When he esxscorted her home to the apartment on Corrientes, Margarita had just finished making an
olla
of Cuban-style paella, and her child’s savior simply had to taste it … plus a couple of daiquiris.

Señor Irigoyen returned the following day to inquire about Alicia’s leg. One of his men brought a new air conditioner to replace the one that had burnt out the day before, when he received his first class in the horizontal rumba. It took all the diplomacy he could muster to get the proud young lady to accept the gift. Alicia explained that, when she liked a man, she could make love to him as freely as the wind caresses the trees, and that although she was an immigrant and not at all rich, she did have her pride and her honor, and she did not accept gifts from men. Of course, since he insisted and, quite frankly, so he would not feel slighted, Alicia accepted the air conditioner.

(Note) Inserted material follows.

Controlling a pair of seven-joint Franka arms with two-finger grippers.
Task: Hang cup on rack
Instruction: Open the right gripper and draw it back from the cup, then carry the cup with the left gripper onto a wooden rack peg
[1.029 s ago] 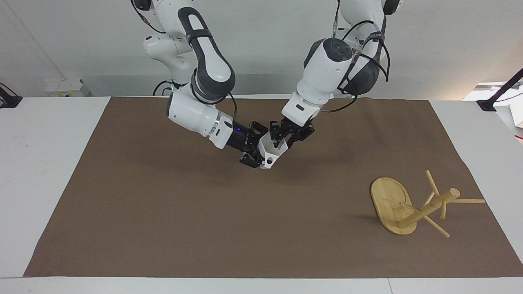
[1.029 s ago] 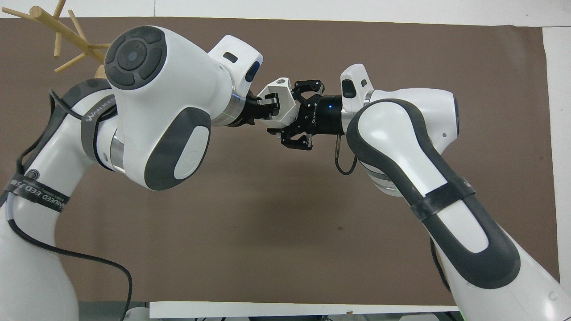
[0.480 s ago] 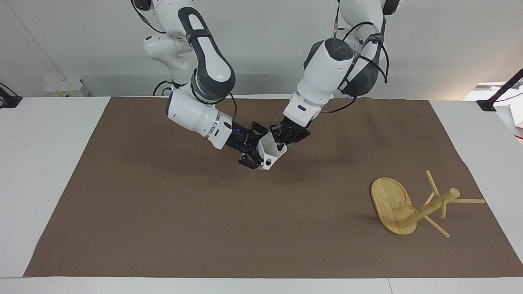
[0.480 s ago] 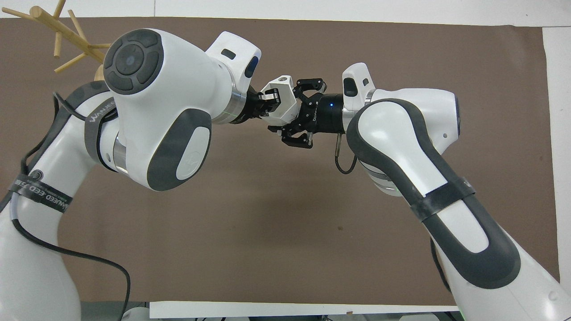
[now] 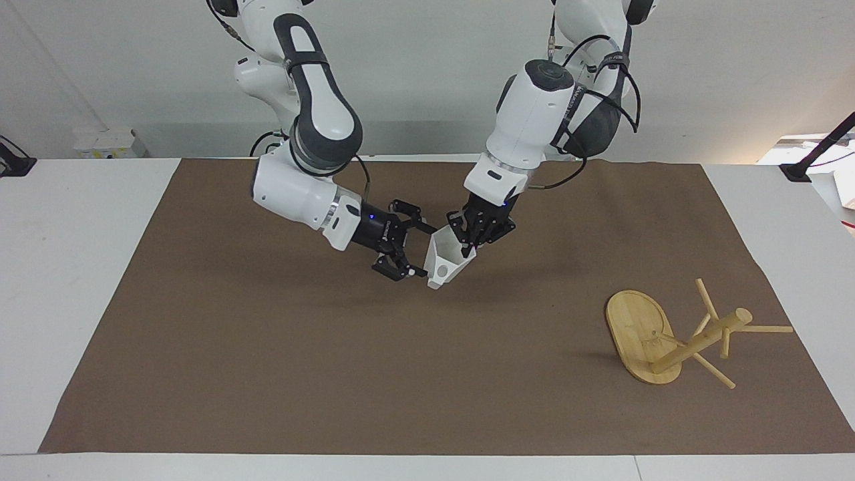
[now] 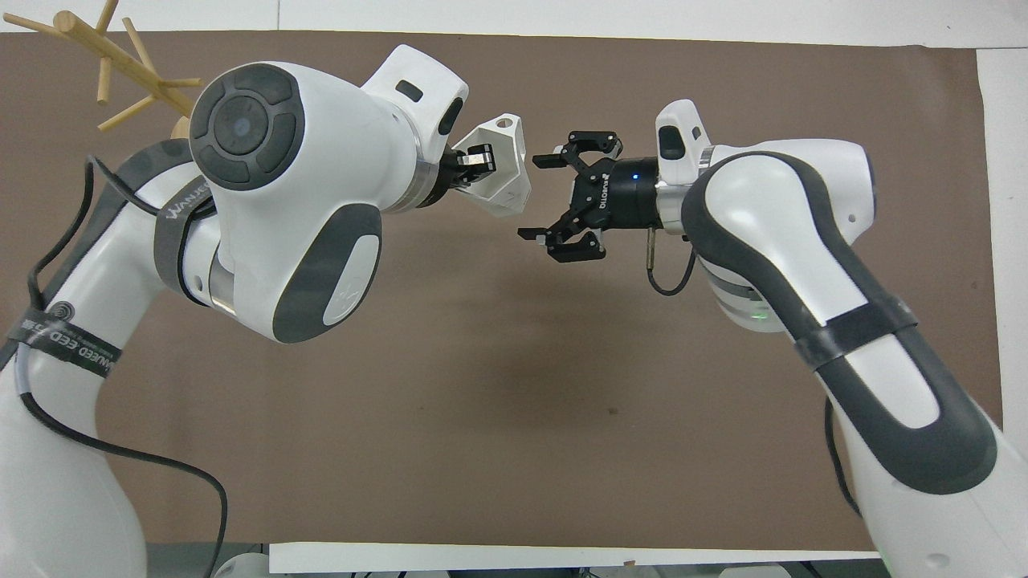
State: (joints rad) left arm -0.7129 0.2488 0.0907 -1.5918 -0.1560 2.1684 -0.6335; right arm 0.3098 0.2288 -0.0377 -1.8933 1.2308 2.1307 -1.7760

The local gossip-mongers had it that Don Xavier Irigoyen of Santa Fe and Buenos Aires would finally be giving up the strict mourning he had kept for his deceased wife of thirty years to remake his life in the company of a young lady he had saved from injury. In fact, the man was wild about his new-found dance instructor, for after the horizontal rumba came the cha-cha and the mambo. They were saving the horizontal conga for after their marriage, which was to take place at the end of the year.

Yes, her perseverance finally paid off, and what she was unable to achieve with her pedaling in Havana, she more than made up for when she got into the saddle in Buenos Aires.